第137話 共闘

「気をつけろ! あのドラゴン――生きてるぞ!」


 俺は力いっぱいに叫んだ。

 直後、氷漬けの骨ドラゴンの顔が大きく動き、氷を突き破って外へと出た。骨ということでドラゴンらしい咆哮はないが、その巨体や強靭な顎、さらにそこにつく鋭い牙などは普通のドラゴンとなんら変わりはない。


「こいつがこのダンジョンの主か……」


 もし倒すことができたなら――とんでもない宝箱をドロップしそうだ。


「ボーン・ドラゴン……こんなのがいるなんて初耳ですわ!」


 これにはさすがのウィローズも驚いているようだ。

 その時、


「あっ!」


 そのボーン・ドラゴンとやらの足元には、トーネがいた。突然の事態にまだ頭がついていっていない様子で、このままでは踏みつぶされてしまうかもしれない。


「トーネ!」


 一番距離が近かった俺は、救出するため駆けだすと同時に大声で名を呼び、トーネの意識を取り戻させる。

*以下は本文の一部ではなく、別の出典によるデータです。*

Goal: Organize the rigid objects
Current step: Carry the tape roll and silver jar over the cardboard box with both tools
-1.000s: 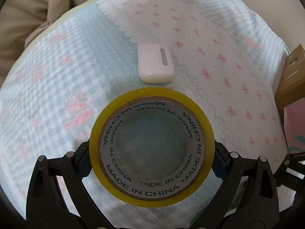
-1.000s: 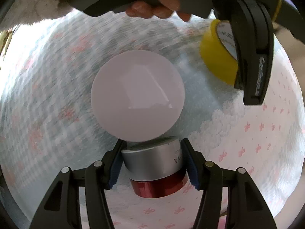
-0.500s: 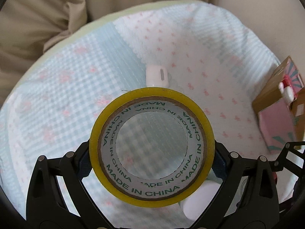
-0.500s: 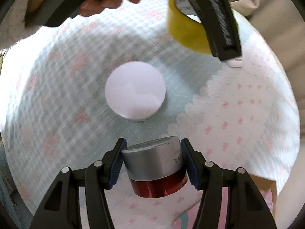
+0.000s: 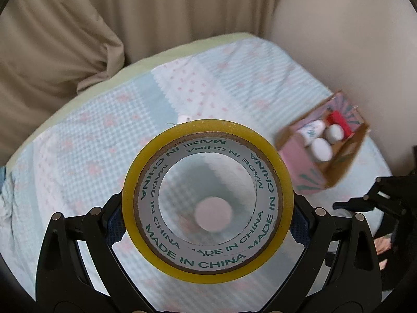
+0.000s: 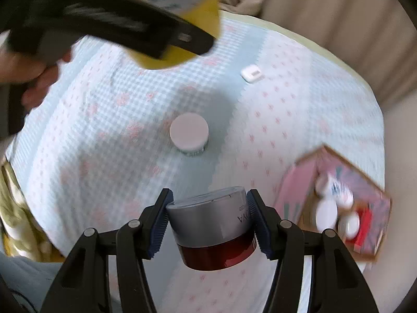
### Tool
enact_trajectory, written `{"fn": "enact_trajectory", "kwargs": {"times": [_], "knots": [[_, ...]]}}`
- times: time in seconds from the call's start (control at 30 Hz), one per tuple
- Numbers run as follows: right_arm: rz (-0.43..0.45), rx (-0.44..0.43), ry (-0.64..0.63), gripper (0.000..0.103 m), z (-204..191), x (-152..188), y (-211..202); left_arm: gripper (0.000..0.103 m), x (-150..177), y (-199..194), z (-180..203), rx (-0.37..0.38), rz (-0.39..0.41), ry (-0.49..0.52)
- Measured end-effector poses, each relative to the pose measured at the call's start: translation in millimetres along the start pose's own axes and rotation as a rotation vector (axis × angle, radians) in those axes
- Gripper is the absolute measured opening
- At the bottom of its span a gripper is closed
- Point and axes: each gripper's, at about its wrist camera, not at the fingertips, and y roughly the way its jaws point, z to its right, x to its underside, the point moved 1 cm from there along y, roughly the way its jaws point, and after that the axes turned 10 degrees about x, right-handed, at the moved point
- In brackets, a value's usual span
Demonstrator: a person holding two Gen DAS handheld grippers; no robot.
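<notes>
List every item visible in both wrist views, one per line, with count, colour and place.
Roll of yellow packing tape: one, yellow with grey printed core, held in left tongs.
Red jar with silver lid: one, held in right tongs.
Round white-lidded jar: one, white, mid-quilt.
White earbud case: one, white, far side of quilt.
Open cardboard box: one, brown and pink, at the quilt's right edge, holding white bottles and a red item.
Patchwork quilt: one, blue and white with pink prints.
Left tongs: black, clamped on tape.
Right tongs: black, clamped on jar.
Hand: one, gripping the left tongs' handle.
</notes>
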Motion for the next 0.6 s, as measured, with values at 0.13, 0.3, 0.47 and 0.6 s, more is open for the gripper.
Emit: {"fn": "enact_trajectory", "kwargs": {"times": [0.13, 0.3, 0.47, 0.6], "knots": [[-0.036, -0.013, 0.108, 0.054, 24, 25, -32, 0.096, 0, -33, 38, 0.041, 0.026, -0.011], [-0.042, 0.021, 0.201, 0.054, 58, 51, -61, 0.096, -9, -49, 82, 0.075, 0.03, 0.019], [-0.028, 0.07, 0.267, 0.054, 111, 69, -88, 0.096, -26, -50, 122, 0.087, 0.045, 0.048], [-0.016, 0.082, 0.31, 0.054, 151, 80, -95, 0.096, -38, -37, 152, 0.098, 0.043, 0.029]]}}
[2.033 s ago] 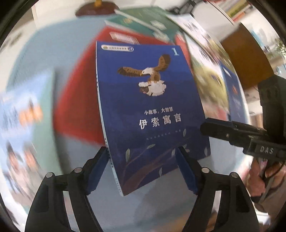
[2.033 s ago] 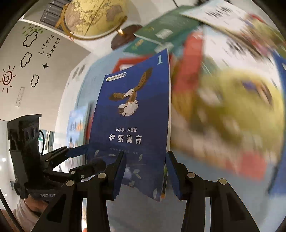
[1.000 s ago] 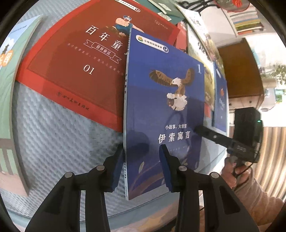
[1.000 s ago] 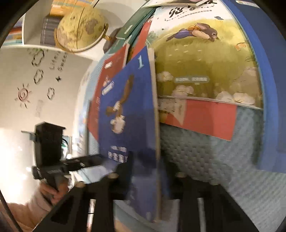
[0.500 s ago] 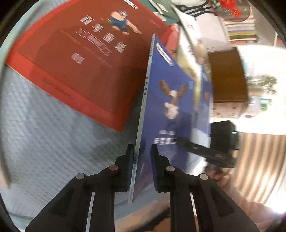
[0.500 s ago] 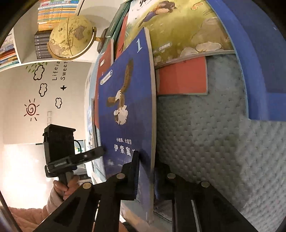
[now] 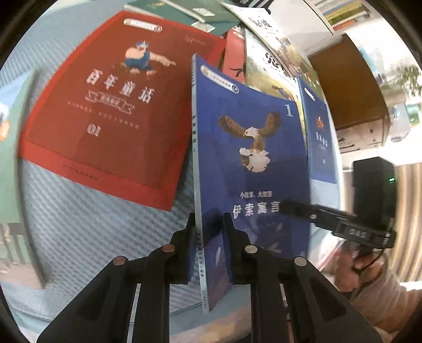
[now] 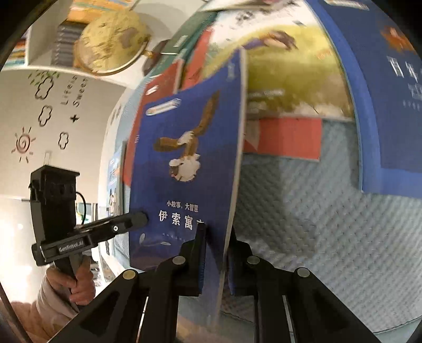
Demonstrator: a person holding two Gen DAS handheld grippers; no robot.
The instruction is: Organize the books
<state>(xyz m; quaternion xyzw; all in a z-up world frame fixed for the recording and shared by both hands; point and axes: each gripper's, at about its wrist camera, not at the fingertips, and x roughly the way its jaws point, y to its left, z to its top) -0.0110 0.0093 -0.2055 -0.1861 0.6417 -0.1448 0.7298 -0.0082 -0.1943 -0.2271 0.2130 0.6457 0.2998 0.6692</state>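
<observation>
Pinching the blue eagle book point(image 7: 250, 168) at its spine edge, the left gripper point(image 7: 208, 253) now has both pads pressed flat on the cover, where a second ago they stood apart on either side of it; the right gripper point(image 8: 216, 261) likewise clamps the opposite long edge of the same book, after being blurred and looser a second before. The book has come up off the desk point(image 7: 87, 237) and is held between the two grippers above the other books, its eagle cover facing both cameras. Compared with two seconds ago, the red book point(image 7: 105, 105) fills more of the left view and its title is readable. The left wrist view alone shows that red book lying flat on the desk, green books point(image 7: 184, 10) beyond it, a second blue book point(image 7: 320, 137) at the right, and a brown cabinet point(image 7: 348, 87). It also shows the person's hand point(image 7: 353, 269) holding the right gripper's handle. Only the right wrist view shows a globe point(image 8: 110, 42) on a white shelf, cloud and sun decals point(image 8: 23, 143) on the wall, a yellow-green picture book point(image 8: 295, 79) over a red one, and the hand point(image 8: 76, 285) on the left gripper's handle. The desk carries a pale blue quilted mat point(image 8: 316, 237).
</observation>
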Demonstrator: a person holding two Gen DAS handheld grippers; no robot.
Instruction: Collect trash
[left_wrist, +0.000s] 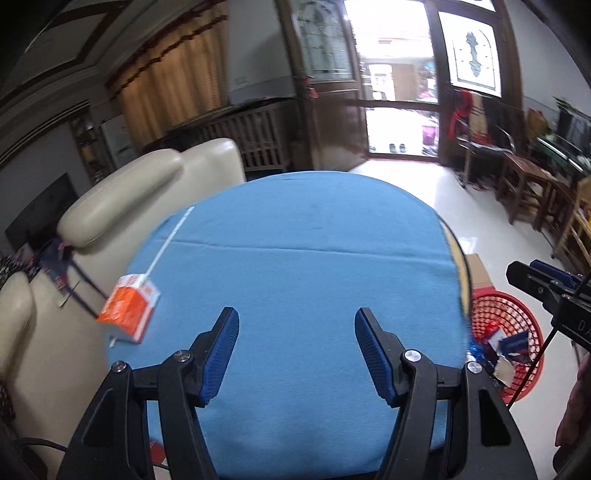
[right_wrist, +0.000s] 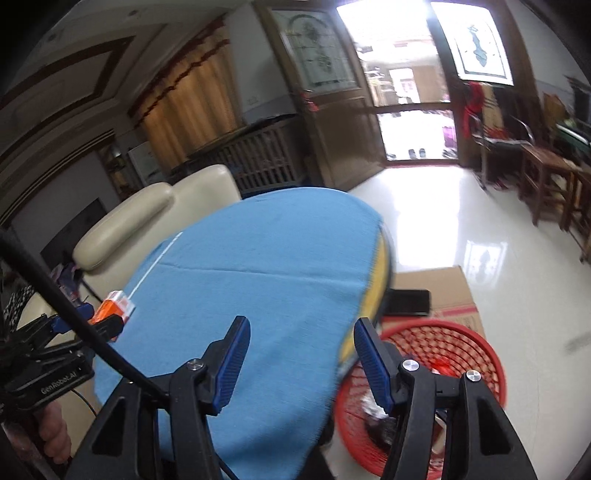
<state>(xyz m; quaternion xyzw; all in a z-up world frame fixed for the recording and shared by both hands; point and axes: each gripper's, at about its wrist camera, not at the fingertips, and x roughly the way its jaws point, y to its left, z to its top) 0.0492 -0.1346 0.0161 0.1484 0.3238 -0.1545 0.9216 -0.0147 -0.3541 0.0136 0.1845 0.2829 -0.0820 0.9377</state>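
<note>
An orange carton (left_wrist: 128, 309) lies at the left edge of the round table (left_wrist: 295, 258), on its blue cloth. The left gripper (left_wrist: 296, 352) is over the near part of the table, jaws wide apart, holding nothing. The right gripper (right_wrist: 301, 360) is over the table's right edge, released too. A red basket (right_wrist: 443, 354) with trash in it stands on the floor beside that edge.

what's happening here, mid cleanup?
A person is clearing trash off a table covered in blue cloth. Both grippers are open and empty: the left gripper hovers over the cloth, the right gripper over the table's edge above the red basket, which already holds wrappers. One orange carton remains at the table's left edge.
</note>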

 だが、ちょうどその時、ボーン・ドラゴンの足が大きく上げられた。


「まずい!」


 俺は龍声剣に魔力を込める。

 属性は風。

 突風を巻き起こして、足を上げたボーン・ドラゴンのバランスを崩す作戦を実行する。


「みんな気をつけろ! ボーン・ドラゴンが倒れるぞ!」


 周りに注意喚起してから、俺は風魔法を発動。ボーン・ドラゴンの足元へ向かって放った。

 

「!?」


 突風にあおられたボーン・ドラゴンの体は大きくバランスを崩し、その巨体を雪原に横たえようと倒れる――と、その先にはウィローズの姿が。


「! 危ない!」


 思わず、叫んでしまった。

 だが、当のウィローズは動く気配を見せない。

 このままでは押し潰されるぞ。


 ――だが、次の瞬間、


 ヒュン。


 風を切るような音がしたかと思ったら、ボーン・ドラゴンの右足が吹っ飛んだ。あれだけの巨体を相手に一瞬で……ダンジョンの壁をぶっ壊したのも、彼女の持つ目には見えない力のおかげか。

 その力の正体は――恐らくアイテム。

 一体どんなアイテムなんだ……非常に気になる。


 けど、それよりもまずはあのボーン・ドラゴンとやらをなんとかしなければ。

 俺は再び龍声剣へ魔力を込める。


「!? あれは龍声剣!?」


 ウィローズは俺の武器に気づいたようだ。

 こちらは向こうの武器を見ていないというのに……でも、どうしてかな。彼女とは戦う展開になる気がしない。そのせいか、手の内を披露するようなマネになっても、一切の抵抗がなかった。


「うおおおっ!」


 俺はボーン・ドラゴンが迷わず天に召されるよう、渾身の炎魔法を放つ。

 全身を炎の渦に巻かれたボーン・ドラゴンは、バラバラに解体されてその姿を大きな銀色の宝箱へと変えた。


「やったわ!」

「さすがはフォルトね」

「フォルトさーん! トーネさんは無事ですよ!」

「テリーも元気ですよー」

「ワシも元気じゃ!」


 イルナとミルフィは勝利を喜び、ジェシカとマシロがトーネとテリーの無事を伝えてくれた。あと、ゴルディンさんも。


 さて、とりあえずの脅威は去ったが……


「素晴らしいですわね」

 

 目の前にいるウィローズ・リナルディ――ある意味、ボーン・ドラゴンより厄介な存在が、俺の方へと歩み寄ってくる。